After she signed the directive refusing transfusions, Perez was in torment, she said. She knew she was signing away her last chance at life.

Perez was raised Catholic, but a neighbor who was a Jehovah’s Witness impressed her with his knowledge of the Bible. Two years ago, she began attending services and Bible study classes. Lorenzo went a few times, but it wasn’t for him. Still, he was happy his fragile wife had found a place of solace. What no one understood, she explained later, was that in her darkest hours, when she lay dying in the hospice, and throughout a long, lonely year of hospitalization, the word of God was the only thing that sustained her.

Perez said she feared less for her eternal life than that God would punish her by taking her life if she went ahead with the transplant. ”I was worried God wouldn’t let me live after the operation,” she said.



Three days later, Perez told Lorenzo she’d changed her mind.

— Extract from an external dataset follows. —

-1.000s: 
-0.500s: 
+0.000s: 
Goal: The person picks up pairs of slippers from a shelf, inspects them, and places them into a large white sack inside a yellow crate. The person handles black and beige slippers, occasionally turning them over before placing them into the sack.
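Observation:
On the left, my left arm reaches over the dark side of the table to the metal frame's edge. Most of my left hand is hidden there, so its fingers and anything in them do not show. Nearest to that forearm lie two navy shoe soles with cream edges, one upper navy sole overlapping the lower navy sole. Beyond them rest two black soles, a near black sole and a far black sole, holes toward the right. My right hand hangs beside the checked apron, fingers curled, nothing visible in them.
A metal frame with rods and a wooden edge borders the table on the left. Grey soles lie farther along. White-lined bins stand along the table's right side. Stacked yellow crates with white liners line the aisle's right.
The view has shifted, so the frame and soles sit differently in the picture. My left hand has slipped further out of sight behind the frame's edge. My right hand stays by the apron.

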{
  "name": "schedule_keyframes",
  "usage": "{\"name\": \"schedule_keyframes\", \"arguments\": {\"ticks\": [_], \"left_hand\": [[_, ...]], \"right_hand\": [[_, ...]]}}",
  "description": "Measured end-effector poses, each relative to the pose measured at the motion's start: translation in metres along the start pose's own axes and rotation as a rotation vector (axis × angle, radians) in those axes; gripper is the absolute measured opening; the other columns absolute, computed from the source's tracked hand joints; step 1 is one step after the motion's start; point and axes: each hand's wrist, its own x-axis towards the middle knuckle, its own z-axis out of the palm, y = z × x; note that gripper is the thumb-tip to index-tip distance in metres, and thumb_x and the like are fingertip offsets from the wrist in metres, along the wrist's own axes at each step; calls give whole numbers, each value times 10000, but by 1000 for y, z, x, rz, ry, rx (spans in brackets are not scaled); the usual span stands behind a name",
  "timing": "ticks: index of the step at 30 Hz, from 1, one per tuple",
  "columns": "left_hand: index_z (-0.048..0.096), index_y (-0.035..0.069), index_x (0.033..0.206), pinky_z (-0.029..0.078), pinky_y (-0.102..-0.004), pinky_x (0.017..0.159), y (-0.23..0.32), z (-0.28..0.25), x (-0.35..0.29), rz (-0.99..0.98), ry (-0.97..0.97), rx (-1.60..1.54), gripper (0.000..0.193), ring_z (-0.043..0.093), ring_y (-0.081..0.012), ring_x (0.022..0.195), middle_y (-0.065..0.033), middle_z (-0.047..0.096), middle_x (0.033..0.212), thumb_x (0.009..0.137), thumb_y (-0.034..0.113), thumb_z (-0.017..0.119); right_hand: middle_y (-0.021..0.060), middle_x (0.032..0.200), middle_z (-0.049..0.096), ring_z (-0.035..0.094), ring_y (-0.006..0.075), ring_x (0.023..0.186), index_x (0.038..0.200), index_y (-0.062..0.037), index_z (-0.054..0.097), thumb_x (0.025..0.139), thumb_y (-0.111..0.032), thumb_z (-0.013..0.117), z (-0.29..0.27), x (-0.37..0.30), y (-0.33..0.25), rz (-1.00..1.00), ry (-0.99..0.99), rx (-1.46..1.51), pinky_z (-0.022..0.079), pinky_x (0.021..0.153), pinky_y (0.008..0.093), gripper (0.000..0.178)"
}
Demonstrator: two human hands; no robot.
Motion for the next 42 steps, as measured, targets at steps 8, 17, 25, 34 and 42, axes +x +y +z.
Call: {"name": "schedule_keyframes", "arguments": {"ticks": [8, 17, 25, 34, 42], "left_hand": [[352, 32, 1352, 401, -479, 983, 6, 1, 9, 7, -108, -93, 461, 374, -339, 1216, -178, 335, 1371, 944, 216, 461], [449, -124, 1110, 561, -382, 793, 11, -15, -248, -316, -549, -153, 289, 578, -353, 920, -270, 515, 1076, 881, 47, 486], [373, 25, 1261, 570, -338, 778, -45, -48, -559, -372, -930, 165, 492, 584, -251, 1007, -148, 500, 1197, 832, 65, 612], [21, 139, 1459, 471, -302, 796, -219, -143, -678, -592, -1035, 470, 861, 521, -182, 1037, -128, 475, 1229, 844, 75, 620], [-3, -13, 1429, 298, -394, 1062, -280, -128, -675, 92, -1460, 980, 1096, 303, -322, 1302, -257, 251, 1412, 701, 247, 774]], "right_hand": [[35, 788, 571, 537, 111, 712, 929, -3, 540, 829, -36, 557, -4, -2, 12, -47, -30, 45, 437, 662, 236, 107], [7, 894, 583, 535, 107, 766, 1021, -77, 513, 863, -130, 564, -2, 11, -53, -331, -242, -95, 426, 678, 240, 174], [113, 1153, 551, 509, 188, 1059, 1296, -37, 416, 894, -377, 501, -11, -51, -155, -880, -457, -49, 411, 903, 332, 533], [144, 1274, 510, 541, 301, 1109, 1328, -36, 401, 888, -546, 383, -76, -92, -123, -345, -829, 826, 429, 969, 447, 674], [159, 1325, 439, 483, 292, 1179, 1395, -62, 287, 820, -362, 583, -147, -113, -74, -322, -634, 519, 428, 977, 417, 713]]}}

”I began to think how much I loved my children, these marvelous gifts from God,” she explained, gulping for air as tears rolled down her face. ”God loves. He does not demand that we follow rules. The rules are ours.” Her heart told her that God wanted her to choose life.

Perez no longer talks to Jehovah’s Witnesses, nor they to her. It is hard, she said. They are like her family. But the religion ”disfellowships,” or excommunicates, members who disobey its teachings. Contacted by a reporter and asked about Perez, a member of her congregation said, ”She is not a Jehovah’s Witness,” and hung up.

Now, Lorenzo said, it is as if they are approaching the door to the future with the key in their hand, ready to turn the lock. Perez must once more travel to Pittsburgh to sign a new directive, permitting doctors to use blood during her operation. But first, her doctors say she must regain the 14 pounds her already-thin frame has lost since she got out of the hospital. The transplant doctors want to know how she will pay for medical care once her insurance expires. She doesn’t know, but hopes that in Peru, it will be cheaper.

She is still not used to the bustle of activity in the small apartment after so long in a lonely hospital room. Her son, Jason, wanders in to tell about his day before running off to play a computer game. Lorenzo shuffles through the endless paperwork that grows out of a serious illness. And her daughter, Diana, sings her a new pop song, holding the handle of her mother’s portable oxygen tank like a rock star’s microphone.

The two giggle. They pinkie-swear on a secret that they promise to talk more about later, once the lights are out, when they will drift off to sleep, together.